Chapitre 14 (version éditée)

4.8K 489 33
                                    



Agathe et Olivia mirent leurs chevaux au pas après avoir traversé un vaste pré au galop. Kouros, le hongre gris pommelé habituellement chargé de tirer la voiture, semblait apprécier la promenade. Olivia se promit de lui consacrer davantage de temps à l'avenir.

Mademoiselle Jourdain, à l'instar de toutes les cavalières, était installée en amazone, mais ne se formalisait plus de voir son amie chevaucher comme un homme, sans selle de surcroît. C'était d'ailleurs pour cette raison qu'elle avait elle-même conçu et adapté les tenues d'amazone d'Olivia. La couturière avait soigneusement sélectionné des étoffes qui offraient plus de liberté de mouvement et les avaient assemblées de façon à permettre à leur propriétaire de monter à son aise. Elle avait néanmoins veillé à ce que les robes conservent leur apparence originelle, tout en s'assurant que la cavalière garde les jambes couvertes.

Pendant que les chevaux récupéraient, les deux compagnes en profitèrent pour converser.

— Aurai-je le plaisir de vous voir au bal des Marchal, ce soir ? commença Agathe.

Tous les ans, les Marchal, prestigieuse famille bourgeoise parisienne, organisaient un grand bal le premier samedi de mai – qui tomberait le 1ermai de cette année 1880 –, où seuls les noms les plus distingués de Paris et ses environs étaient conviés. L'an dernier, Olivia s'y était rendue pour la première fois en compagnie de ses parents et de Valmond. Elle avait passé une bonne partie de la soirée au bras de Dorian qui, aussitôt qu'il l'avait vue, avait jeté son dévolu sur elle. À cette époque, elle était encore loin d'imaginer qu'elle épouserait son frère. Narcisse, en revanche, n'avait pas participé aux festivités.

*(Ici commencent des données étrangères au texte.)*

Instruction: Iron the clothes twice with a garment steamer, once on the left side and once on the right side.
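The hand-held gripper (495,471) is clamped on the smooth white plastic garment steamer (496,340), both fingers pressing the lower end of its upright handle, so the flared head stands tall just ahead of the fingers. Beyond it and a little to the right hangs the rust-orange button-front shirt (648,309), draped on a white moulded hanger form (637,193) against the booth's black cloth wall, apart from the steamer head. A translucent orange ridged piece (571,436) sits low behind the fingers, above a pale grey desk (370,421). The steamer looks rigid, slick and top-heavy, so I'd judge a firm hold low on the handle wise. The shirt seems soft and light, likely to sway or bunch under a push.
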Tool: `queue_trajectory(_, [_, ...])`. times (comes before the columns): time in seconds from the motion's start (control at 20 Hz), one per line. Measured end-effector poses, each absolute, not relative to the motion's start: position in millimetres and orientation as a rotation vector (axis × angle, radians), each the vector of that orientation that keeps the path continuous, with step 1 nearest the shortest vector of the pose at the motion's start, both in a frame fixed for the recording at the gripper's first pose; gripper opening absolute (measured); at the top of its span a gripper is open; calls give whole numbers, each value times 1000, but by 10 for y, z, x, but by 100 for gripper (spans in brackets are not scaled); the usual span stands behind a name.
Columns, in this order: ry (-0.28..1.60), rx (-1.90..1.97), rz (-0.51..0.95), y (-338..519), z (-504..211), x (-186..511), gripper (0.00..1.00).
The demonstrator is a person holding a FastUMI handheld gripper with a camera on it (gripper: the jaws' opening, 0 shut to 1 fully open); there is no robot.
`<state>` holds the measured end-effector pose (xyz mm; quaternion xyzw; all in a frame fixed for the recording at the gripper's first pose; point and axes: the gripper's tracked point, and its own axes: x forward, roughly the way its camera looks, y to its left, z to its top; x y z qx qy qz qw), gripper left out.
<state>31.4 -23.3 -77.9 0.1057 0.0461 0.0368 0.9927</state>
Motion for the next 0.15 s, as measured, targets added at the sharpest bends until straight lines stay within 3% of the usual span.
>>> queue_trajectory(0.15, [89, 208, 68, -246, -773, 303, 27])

— J'ai entendu dire que Paul serait présent, poursuivit Agathe.

La mère de Paul, grande amie de la duchesse de Beauvoir et de Madame Jourdain, était autrefois presque toujours accompagnée de son fils quand elle venait prendre le thé. Ainsi Paul et Valmond s'étaient-ils liés d'amitié dès leur plus jeune âge ; Olivia et Agathe, quant à elles, avaient passé beaucoup de temps avec les deux garçons lorsqu'elles étaient enfants. Olivia tenait Paul en grande estime. Sans doute parce qu'elle le connaissait depuis des années, mais davantage aussi parce qu'il avait fait naître en elle un trouble particulier, peu de temps avant de quitter Paris avec ses parents après que ces derniers eurent investi une partie de leur fortune dans un vignoble du Médoc, il y avait maintenant deux ans de cela. La veille de son départ, Paul avait offert à Olivia son premier et unique baiser jusqu'à ce jour.

— J'ignore si nous nous joindrons à l'événement. Mon époux ne m'a pas fait part de son désir de s'y rendre, répondit Olivia. Et vous, j'imagine que vous ne manquerez cela pour rien au monde ?

— Assurément ! s'exclama Agathe.

— Quel empressement...

L'amie d'Olivia sembla tout à coup mal à l'aise. Ses joues prirent une teinte rosée et son sourire se crispa.

— Eh bien, Valmond m'a informée de sa présence...

— Vraiment ? s'interrogea innocemment Olivia qui, si elle se réjouissait à l'idée d'un rapprochement entre sa confidente et son frère aîné, se refusait cependant à influencer Agathe d'une quelconque manière.

Elle souhaitait de tout cœur que le mystérieux prétendant qui avait dérobé le cœur de son amie fût Valmond.

— Oui... et je dois enfin vous avouer que... l'homme dont je vous ai tant parlé n'est autre que votre frère. Je nourris depuis fort longtemps l'espoir qu'il demande ma main...

Un large sourire vint étirer les lèvres d'Olivia pour le plus grand soulagement de son amie.

— Je dois également vous faire une confidence. J'ai de tout temps souhaité que Valmond et vous vous mariiez ! Vous vous connaissez depuis l'enfance et avez toujours été si proches ! J'espère de toute mon âme que mon frère se décidera enfin à demander votre main ! la rassura-t-elle.